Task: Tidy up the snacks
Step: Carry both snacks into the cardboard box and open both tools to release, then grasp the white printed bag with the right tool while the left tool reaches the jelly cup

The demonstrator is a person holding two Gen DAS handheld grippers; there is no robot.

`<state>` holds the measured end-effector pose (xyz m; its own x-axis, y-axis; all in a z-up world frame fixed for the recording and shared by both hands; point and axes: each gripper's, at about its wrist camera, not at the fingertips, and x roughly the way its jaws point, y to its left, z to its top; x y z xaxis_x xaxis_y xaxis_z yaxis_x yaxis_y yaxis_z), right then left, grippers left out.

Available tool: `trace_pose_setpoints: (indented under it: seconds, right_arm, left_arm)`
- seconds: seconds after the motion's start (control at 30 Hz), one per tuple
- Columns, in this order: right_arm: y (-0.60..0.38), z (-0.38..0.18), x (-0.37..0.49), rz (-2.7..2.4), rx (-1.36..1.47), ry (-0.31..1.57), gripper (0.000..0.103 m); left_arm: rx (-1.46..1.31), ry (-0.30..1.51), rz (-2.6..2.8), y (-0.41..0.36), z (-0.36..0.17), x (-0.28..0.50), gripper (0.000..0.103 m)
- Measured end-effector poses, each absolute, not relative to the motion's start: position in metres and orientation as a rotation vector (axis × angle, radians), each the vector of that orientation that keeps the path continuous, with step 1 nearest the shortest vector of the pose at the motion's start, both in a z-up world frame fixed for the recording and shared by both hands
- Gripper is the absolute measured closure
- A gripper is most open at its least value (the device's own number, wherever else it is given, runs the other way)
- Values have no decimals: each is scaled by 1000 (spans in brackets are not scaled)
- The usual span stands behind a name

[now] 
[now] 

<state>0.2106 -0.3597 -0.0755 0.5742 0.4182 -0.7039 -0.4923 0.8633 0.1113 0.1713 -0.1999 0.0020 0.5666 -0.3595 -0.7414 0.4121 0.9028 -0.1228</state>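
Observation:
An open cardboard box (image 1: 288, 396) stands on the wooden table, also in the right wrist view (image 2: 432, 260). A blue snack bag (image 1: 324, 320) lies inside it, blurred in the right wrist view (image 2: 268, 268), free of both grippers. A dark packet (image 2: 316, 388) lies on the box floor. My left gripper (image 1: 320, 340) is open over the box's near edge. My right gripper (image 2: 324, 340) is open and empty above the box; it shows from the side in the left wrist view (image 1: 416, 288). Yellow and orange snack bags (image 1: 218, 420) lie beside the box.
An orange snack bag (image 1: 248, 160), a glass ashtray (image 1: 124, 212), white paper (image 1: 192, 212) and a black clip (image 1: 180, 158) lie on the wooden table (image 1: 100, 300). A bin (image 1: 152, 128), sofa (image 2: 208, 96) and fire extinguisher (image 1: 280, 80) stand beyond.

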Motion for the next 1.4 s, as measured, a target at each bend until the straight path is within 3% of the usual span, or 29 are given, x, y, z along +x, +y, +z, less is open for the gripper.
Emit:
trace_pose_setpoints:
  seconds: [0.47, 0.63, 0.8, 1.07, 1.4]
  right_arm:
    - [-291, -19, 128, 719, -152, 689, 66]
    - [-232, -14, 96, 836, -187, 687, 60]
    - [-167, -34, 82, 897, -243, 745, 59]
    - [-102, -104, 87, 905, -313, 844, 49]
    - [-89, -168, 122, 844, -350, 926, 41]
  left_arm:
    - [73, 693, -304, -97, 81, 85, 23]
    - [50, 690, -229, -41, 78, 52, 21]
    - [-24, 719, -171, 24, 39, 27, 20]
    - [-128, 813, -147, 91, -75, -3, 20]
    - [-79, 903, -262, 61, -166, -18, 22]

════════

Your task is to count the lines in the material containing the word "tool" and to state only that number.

2